(Data extracted from a collection)
---

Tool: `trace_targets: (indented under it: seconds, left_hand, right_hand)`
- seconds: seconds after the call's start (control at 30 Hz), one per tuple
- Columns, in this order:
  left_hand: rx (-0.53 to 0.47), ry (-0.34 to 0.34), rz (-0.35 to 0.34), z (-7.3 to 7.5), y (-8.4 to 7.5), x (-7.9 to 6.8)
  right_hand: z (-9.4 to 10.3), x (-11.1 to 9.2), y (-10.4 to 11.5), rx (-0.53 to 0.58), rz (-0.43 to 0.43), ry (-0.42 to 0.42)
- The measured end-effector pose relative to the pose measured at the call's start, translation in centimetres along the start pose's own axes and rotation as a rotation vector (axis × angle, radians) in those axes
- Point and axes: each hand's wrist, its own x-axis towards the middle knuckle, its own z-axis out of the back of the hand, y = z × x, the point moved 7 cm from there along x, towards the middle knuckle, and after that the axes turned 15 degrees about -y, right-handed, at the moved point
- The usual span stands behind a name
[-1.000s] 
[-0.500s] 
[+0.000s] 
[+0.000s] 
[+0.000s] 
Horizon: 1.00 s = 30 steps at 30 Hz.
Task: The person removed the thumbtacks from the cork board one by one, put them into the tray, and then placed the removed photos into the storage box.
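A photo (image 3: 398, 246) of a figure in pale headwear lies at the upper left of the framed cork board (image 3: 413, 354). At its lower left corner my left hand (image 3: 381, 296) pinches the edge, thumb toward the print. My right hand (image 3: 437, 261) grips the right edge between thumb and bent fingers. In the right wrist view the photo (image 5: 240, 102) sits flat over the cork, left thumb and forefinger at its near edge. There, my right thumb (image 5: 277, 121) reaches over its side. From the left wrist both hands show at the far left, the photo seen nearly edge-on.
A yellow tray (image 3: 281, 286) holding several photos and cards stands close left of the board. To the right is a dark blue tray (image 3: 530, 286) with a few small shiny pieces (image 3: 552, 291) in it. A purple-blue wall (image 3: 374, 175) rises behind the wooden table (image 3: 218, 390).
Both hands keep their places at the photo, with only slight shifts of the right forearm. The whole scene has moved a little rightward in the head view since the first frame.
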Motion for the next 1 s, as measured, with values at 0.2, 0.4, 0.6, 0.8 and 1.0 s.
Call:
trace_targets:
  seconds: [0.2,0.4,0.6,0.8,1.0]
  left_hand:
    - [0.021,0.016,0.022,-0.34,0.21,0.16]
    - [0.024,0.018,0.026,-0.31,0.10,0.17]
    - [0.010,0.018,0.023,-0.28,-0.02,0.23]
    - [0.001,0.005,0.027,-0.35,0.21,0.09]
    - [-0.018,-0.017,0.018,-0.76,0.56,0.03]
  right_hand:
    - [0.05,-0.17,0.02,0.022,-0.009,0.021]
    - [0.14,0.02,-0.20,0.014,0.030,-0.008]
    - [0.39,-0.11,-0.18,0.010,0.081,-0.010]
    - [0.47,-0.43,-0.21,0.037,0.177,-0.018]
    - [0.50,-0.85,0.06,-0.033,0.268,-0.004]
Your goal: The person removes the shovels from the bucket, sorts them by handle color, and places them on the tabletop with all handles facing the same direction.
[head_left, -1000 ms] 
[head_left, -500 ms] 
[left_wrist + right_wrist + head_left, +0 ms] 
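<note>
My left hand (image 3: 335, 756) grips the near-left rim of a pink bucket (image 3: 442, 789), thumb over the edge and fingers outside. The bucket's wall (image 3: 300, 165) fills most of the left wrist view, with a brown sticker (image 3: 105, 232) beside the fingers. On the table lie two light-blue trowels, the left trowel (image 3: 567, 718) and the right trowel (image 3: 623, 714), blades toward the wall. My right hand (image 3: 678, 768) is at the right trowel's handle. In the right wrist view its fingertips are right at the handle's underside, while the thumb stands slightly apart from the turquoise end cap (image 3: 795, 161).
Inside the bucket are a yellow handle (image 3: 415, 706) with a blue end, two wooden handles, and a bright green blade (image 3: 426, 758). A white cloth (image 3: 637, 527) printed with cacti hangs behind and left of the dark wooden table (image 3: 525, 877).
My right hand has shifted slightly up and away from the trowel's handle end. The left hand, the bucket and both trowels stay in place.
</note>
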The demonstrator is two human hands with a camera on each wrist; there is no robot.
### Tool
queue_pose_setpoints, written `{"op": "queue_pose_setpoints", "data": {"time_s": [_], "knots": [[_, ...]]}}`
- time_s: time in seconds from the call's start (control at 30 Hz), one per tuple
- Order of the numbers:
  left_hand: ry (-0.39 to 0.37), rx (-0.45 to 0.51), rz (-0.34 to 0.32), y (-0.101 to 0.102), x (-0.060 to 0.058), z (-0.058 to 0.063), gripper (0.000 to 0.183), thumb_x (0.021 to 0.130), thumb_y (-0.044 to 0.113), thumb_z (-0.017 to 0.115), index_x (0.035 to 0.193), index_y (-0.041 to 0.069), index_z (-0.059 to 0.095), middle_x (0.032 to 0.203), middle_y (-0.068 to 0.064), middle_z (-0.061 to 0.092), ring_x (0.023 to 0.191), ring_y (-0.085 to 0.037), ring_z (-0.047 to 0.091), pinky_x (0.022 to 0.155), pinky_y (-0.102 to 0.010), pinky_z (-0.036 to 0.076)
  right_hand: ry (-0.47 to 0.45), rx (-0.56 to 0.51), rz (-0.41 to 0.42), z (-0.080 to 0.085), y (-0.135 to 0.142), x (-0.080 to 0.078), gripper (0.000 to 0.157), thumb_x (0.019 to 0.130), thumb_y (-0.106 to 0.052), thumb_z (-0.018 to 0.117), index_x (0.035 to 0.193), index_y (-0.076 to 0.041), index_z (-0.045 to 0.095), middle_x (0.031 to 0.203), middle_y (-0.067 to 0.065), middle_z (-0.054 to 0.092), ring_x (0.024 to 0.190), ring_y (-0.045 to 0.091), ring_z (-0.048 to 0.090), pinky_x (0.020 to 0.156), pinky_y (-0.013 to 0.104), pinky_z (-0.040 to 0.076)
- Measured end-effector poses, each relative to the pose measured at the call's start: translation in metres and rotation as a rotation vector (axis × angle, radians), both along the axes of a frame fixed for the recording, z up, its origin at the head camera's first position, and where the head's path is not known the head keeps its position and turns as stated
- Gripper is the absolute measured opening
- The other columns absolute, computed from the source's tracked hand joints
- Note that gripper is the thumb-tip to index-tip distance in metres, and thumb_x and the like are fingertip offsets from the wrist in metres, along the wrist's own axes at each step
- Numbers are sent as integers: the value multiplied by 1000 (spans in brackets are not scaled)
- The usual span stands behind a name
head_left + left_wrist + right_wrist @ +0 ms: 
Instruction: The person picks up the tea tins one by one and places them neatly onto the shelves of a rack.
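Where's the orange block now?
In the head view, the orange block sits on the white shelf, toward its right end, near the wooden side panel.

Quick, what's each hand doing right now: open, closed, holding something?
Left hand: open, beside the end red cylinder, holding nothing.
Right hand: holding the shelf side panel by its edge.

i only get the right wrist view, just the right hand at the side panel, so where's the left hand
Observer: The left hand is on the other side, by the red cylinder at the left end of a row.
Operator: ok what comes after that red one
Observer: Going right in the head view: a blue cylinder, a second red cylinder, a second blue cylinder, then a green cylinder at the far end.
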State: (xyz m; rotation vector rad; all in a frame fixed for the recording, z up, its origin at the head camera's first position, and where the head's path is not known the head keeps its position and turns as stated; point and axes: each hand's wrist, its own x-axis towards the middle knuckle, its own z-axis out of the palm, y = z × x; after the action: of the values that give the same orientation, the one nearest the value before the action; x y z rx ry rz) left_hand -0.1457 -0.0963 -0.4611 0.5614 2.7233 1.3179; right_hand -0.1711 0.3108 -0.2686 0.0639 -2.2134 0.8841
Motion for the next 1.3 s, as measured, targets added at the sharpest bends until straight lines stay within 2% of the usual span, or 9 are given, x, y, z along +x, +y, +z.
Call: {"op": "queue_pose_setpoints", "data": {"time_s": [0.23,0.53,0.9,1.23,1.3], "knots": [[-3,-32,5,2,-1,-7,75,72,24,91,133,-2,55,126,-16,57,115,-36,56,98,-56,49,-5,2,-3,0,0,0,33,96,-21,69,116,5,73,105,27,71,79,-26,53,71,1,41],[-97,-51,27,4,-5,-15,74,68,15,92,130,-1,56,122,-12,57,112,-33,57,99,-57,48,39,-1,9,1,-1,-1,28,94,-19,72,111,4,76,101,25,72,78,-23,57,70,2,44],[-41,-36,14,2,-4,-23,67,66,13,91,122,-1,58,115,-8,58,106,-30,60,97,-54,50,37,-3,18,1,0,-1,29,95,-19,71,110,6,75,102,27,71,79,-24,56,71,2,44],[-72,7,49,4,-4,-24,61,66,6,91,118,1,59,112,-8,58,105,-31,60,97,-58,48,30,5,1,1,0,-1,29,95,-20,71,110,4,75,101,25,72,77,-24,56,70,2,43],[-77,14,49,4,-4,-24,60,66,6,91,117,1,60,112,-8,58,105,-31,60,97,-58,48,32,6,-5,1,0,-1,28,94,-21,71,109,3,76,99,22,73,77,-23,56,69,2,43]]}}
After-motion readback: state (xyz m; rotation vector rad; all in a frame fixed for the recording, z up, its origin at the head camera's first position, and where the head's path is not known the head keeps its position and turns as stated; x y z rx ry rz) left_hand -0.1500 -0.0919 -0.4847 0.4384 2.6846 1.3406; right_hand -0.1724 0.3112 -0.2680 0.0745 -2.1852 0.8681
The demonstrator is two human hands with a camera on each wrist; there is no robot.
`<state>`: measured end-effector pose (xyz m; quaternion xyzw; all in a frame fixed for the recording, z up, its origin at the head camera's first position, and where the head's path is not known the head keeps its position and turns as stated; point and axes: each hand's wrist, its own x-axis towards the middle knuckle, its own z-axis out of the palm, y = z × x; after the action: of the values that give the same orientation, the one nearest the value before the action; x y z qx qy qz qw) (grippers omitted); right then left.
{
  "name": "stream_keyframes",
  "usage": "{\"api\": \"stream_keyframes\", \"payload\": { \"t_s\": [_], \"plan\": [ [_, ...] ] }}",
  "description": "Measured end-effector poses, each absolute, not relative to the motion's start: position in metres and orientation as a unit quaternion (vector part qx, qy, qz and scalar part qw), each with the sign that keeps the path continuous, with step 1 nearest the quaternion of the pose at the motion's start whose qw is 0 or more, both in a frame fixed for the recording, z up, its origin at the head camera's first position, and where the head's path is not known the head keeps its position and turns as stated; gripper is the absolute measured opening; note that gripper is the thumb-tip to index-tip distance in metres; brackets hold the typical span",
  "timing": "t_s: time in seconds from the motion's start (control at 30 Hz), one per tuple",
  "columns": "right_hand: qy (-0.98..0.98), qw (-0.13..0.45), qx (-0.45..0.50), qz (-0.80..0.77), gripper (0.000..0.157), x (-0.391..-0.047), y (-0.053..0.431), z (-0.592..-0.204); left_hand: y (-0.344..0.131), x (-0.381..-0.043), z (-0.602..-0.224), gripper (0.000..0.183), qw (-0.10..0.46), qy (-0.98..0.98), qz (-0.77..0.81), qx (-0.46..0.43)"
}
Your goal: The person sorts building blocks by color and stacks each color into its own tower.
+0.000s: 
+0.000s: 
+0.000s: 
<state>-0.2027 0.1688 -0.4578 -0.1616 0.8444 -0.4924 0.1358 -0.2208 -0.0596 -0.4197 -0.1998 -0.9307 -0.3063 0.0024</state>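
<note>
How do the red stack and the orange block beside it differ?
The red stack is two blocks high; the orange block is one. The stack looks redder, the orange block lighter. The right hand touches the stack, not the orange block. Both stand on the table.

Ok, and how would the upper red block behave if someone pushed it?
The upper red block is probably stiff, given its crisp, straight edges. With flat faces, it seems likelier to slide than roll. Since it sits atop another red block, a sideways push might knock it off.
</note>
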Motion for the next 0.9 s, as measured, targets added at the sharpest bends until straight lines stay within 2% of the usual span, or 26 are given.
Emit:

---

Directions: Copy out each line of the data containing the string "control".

Your response:
- seconds: seconds after the call's start (control at 30 Hz), one per tuple
- time_s: time in seconds from the call's start (control at 30 Hz), one per tuple
  "timing": "t_s: time in seconds from the motion's start (control at 30 Hz), one per tuple",

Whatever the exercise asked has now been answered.